CSRS & FERS Disability: The Filing

Never be deceptive in your filing. Always be truthful. To be deceptive or untruthful will harm your credibility, your case, and ultimately, may defeat your ability to obtain disability retirement benefits. Now, there is a conceptual distinction between being “truthful” and emphasizing certain issues of your case, while leaving certain other issues as secondary and less prominent in the documents & supportive papers filed. Thus, to take a rather crude example, while everyone in the world spends a great deal of his or her life in the restroom, we rarely — if ever — talk about such events. Is it because we are not being “truthful”? No — instead, while it is an issue which is not emphasized, it is not something which we are also being deceptive about.
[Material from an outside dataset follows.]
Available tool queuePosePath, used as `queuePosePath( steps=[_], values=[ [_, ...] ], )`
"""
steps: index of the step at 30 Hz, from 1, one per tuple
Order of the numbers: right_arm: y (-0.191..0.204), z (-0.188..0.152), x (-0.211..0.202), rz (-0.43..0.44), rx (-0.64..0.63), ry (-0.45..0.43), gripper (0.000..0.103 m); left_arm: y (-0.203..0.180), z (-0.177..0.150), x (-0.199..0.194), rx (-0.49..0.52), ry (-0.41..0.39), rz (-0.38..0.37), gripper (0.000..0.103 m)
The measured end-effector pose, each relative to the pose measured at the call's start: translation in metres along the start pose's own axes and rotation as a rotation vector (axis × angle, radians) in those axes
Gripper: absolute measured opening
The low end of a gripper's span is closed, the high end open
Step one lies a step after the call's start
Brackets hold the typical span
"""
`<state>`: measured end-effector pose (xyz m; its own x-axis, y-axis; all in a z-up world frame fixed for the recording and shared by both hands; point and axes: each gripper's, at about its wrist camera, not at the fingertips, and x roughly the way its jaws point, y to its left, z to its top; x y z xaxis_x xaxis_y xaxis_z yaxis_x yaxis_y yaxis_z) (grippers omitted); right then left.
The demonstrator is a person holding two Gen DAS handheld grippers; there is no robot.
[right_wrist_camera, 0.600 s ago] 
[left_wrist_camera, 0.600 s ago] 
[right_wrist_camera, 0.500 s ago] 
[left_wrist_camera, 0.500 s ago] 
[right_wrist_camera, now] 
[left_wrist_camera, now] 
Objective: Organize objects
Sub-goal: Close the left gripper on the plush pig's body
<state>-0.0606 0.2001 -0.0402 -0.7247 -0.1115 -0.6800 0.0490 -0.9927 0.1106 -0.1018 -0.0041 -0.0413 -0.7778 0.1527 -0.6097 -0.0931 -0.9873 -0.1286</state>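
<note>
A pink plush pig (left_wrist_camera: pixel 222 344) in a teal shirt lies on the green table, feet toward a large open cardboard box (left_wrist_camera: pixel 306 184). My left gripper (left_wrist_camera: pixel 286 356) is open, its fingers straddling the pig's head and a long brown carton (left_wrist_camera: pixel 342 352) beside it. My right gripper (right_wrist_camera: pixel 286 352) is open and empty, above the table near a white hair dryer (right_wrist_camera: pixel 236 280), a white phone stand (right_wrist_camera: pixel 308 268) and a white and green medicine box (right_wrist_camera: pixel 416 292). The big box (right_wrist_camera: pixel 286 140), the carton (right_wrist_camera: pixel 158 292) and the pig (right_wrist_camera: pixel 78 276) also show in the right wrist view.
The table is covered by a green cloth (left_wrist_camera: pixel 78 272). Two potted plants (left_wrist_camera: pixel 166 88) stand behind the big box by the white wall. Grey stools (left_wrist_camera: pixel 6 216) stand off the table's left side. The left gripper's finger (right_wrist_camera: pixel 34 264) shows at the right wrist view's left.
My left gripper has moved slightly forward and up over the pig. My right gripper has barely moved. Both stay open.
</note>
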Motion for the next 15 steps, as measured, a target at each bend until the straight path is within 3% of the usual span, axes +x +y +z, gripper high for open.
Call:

Thus, with respect to disability retirement issues, one should never deliberately attempt to mislead, hide, or otherwise “expunge” certain aspects of the disability retirement application. At the same time, however, those aspects which are not very helpful, or which may harm your case, should not be placed in bold-type or underlined in red. Wherever possible, those aspects which will weaken your case, should simply be de-emphasized — but never deliberately hidden.

Sincerely,

Robert R. McGill, Esquire

OPM Disability Retirement: A New Beginning

After representing so many Federal and Postal employees over these many years, there are stories which continue to sadden me; as with all professionals, I attempt to bifurcate my life, and not get “personally” involved with my cases.  To blur the lines between providing sound and effective legal advice, and getting “involved” in the personal tragedies of my clients, would certainly undermine the professional effectiveness needed in providing for my clients.  To a great extent, I am successful. Every now and then, however, I am informed of a tragedy — and it touches me. Perhaps that is a good thing; for one can become insensitive, or “de-sensitized” in a way that can be detrimental.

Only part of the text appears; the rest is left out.